### Work item
Please restate, exactly, only the lines from the beginning of the listing below through the line containing "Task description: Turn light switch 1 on", with the pictures left out.
====================
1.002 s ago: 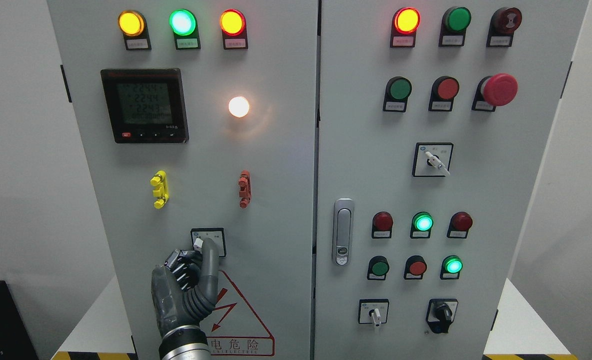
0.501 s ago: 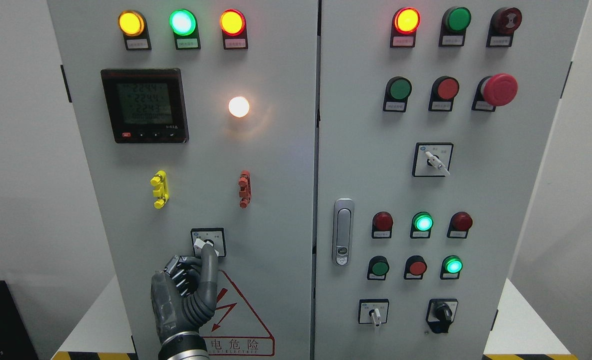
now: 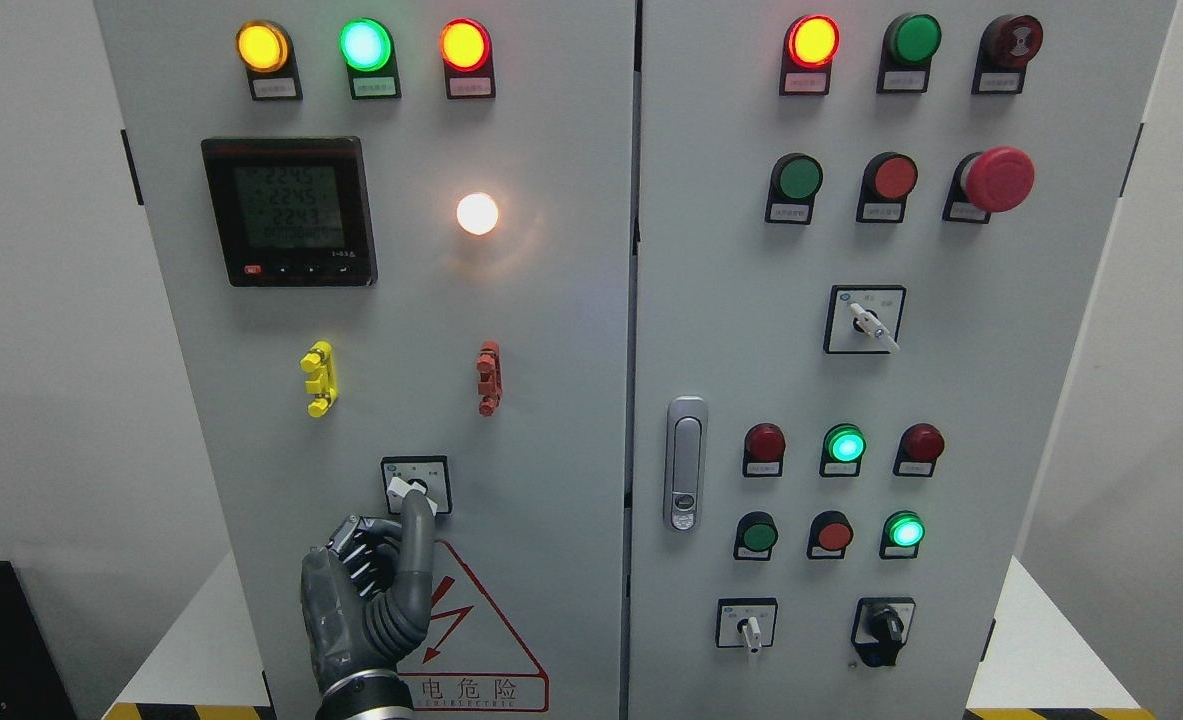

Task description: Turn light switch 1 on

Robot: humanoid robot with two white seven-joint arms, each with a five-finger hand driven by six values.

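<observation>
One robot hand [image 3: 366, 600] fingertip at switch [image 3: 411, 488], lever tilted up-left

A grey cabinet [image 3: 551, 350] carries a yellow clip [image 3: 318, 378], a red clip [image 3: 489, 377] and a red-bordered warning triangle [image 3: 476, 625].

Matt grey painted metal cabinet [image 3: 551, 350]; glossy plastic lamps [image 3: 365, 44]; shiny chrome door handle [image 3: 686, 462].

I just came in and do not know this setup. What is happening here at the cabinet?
The robot's left hand reaches up to the small rotary switch low on the left cabinet door. One finger is stretched out with its tip at the switch's white knob. The round white lamp above is lit. No right hand shows.
</observation>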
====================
### Reply to the exercise
1.002 s ago: 
0.501 s ago: 
now: 

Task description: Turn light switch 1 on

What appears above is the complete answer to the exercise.